Cryptosporidium spp. are intracellular coccidian parasites with a well-established enteric nature, primarily infecting a plethora of host species, most notably bovine species [1]. There were numerous species of Cryptosporidium spp. identified within cattle populations: C. parvum, C. andersoni, C. bovis, C. ryanae, C. felis, C. hominis, C. meleagridis, and C. suis [2]. Among them, C. parvum, C. bovis, C. ryanae, and C. andersoni have been revealed to be the primary causative agents for most bovine infections [3].
Neonatal calves infected with these pathogens often present with a spectrum of clinical symptoms. The most prominent among these include diarrhea, inappetence, and lethargy. If left unchecked, these symptoms can intensify, leading to dehydration and, in extreme cases, mortality [4]. The considerable morbidity and mortality associated with cryptosporidiosis have catalyzed numerous research initiatives aimed at mitigating its impact.
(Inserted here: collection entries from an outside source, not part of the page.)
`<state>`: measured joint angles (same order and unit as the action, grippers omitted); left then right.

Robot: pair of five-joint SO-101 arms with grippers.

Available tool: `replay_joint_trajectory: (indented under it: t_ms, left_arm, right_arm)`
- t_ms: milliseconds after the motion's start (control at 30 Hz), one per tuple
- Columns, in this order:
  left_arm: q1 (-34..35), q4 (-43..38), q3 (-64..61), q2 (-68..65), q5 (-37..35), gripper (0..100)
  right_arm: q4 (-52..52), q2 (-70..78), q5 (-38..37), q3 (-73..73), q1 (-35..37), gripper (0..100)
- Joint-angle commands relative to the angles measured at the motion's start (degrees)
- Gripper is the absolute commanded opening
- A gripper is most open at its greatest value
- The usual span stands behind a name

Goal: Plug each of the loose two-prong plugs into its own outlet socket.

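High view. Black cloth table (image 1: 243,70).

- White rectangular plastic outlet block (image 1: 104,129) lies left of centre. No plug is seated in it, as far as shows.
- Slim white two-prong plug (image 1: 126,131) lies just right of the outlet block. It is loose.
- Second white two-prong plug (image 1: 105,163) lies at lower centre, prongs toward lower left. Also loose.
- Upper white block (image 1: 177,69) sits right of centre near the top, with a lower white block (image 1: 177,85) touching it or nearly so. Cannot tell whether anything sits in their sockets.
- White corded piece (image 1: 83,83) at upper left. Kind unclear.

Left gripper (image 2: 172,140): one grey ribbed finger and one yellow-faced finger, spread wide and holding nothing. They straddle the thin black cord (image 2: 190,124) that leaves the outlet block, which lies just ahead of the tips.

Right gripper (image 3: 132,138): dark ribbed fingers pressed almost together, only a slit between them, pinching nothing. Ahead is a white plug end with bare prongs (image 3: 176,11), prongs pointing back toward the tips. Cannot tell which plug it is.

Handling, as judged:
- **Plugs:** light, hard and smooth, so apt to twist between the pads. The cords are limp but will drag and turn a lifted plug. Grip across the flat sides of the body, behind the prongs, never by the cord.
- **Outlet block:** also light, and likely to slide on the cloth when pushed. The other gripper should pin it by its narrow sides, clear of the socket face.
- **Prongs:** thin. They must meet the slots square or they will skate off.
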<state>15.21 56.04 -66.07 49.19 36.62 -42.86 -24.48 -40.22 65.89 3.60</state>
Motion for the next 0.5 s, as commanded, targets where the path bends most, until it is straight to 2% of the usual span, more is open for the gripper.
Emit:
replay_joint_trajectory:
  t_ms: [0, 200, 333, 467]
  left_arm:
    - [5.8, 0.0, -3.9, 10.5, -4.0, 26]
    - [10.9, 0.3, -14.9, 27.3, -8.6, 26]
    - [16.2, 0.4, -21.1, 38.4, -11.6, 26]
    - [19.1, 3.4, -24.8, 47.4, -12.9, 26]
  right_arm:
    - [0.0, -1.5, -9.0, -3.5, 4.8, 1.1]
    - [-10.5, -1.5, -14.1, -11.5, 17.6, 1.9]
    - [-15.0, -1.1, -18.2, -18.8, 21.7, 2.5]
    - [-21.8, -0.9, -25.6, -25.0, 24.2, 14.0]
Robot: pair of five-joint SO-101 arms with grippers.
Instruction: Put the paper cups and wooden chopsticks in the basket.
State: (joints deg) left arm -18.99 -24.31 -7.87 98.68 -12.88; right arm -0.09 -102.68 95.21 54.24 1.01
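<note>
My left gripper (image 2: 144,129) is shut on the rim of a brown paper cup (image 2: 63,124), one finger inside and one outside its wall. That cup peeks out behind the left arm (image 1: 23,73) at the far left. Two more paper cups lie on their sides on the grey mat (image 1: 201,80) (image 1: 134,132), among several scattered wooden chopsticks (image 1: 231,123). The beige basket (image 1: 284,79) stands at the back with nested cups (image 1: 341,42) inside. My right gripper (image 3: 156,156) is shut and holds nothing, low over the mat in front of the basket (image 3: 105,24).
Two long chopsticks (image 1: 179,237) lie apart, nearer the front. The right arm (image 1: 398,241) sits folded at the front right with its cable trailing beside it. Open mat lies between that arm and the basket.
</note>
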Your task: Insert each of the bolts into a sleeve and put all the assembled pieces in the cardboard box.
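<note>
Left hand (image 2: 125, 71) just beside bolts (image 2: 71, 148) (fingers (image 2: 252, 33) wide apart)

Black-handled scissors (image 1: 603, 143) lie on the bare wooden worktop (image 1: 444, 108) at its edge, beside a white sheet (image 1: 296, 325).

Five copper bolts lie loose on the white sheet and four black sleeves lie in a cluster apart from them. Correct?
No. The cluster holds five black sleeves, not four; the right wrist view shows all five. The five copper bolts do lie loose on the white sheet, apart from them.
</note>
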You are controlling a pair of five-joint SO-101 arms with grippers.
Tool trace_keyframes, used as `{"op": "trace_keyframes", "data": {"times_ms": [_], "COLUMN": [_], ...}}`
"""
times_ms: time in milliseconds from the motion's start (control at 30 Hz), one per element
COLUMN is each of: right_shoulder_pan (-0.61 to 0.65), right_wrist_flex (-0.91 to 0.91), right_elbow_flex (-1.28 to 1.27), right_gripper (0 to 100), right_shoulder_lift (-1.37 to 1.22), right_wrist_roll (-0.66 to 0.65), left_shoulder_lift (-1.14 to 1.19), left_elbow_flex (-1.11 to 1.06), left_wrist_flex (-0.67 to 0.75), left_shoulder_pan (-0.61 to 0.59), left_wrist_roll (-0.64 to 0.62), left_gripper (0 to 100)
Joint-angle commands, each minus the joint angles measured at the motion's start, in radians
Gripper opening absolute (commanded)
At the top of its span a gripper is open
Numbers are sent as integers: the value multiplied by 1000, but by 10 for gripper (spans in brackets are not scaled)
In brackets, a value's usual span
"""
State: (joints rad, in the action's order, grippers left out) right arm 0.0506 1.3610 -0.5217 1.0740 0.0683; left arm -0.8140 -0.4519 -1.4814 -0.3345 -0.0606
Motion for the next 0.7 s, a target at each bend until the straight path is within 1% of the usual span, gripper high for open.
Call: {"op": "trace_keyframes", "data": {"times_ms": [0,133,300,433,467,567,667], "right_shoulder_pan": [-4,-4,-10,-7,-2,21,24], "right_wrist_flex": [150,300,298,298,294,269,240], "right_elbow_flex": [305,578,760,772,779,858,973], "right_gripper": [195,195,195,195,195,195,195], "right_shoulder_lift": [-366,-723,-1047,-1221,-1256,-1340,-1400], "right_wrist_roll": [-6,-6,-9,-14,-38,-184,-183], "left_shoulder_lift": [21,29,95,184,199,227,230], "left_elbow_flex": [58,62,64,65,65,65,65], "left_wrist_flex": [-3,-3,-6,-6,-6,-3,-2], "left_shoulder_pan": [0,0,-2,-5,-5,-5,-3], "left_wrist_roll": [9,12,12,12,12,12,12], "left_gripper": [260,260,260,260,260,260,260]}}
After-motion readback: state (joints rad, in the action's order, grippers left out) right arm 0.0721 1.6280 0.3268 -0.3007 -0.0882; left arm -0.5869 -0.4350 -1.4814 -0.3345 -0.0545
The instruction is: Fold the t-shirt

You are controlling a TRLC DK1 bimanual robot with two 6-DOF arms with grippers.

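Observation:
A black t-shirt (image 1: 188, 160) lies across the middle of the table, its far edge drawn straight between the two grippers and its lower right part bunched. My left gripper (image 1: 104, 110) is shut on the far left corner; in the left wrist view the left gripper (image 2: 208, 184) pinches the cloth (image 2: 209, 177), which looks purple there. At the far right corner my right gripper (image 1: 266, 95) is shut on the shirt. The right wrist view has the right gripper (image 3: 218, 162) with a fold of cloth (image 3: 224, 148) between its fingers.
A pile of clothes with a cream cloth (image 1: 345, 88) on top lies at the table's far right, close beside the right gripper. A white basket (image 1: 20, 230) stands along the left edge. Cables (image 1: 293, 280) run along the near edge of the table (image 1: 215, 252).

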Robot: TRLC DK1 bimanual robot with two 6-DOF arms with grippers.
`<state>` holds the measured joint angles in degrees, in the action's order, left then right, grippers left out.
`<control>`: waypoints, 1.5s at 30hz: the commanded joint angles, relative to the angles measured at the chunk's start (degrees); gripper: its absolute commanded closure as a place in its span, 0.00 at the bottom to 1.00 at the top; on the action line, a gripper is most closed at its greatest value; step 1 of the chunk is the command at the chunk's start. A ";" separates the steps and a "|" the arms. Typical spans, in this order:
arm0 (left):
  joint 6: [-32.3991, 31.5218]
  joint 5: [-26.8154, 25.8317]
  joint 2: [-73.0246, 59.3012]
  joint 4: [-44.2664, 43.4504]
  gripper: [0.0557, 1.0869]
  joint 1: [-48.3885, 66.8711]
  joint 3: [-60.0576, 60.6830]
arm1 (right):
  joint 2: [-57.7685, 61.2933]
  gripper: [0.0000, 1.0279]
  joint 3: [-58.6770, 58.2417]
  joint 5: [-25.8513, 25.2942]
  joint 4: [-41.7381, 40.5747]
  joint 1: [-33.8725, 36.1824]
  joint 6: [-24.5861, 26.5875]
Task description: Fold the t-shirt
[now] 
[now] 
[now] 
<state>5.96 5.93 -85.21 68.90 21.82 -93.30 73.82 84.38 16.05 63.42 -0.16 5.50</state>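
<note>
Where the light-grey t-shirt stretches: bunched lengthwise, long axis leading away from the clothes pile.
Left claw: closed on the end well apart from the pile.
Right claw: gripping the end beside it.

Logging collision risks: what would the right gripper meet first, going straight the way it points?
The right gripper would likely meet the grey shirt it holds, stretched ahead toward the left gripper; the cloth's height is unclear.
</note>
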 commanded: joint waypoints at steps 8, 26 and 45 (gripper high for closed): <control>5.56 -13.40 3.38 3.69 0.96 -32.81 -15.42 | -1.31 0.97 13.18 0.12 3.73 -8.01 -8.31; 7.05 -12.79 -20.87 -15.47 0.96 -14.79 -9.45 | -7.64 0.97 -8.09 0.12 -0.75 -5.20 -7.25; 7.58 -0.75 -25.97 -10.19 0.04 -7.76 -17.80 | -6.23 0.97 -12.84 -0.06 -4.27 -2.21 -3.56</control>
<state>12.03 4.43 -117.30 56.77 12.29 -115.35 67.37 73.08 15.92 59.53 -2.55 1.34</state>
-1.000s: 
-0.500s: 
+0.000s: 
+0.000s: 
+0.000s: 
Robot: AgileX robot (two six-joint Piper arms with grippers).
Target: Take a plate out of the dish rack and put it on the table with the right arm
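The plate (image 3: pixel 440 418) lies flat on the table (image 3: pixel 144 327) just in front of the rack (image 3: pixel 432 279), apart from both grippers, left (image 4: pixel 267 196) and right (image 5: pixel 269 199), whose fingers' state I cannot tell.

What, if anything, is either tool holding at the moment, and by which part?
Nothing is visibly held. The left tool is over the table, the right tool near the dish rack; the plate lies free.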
Despite these efforts, the search for a definitive treatment protocol remains ongoing, and the prospects of an effective vaccine appear bleak [5,6]. Given these challenges, the emphasis has shifted towards a deeper understanding of host–parasite interactions, which are expected to underpin future preventive measures against this disease.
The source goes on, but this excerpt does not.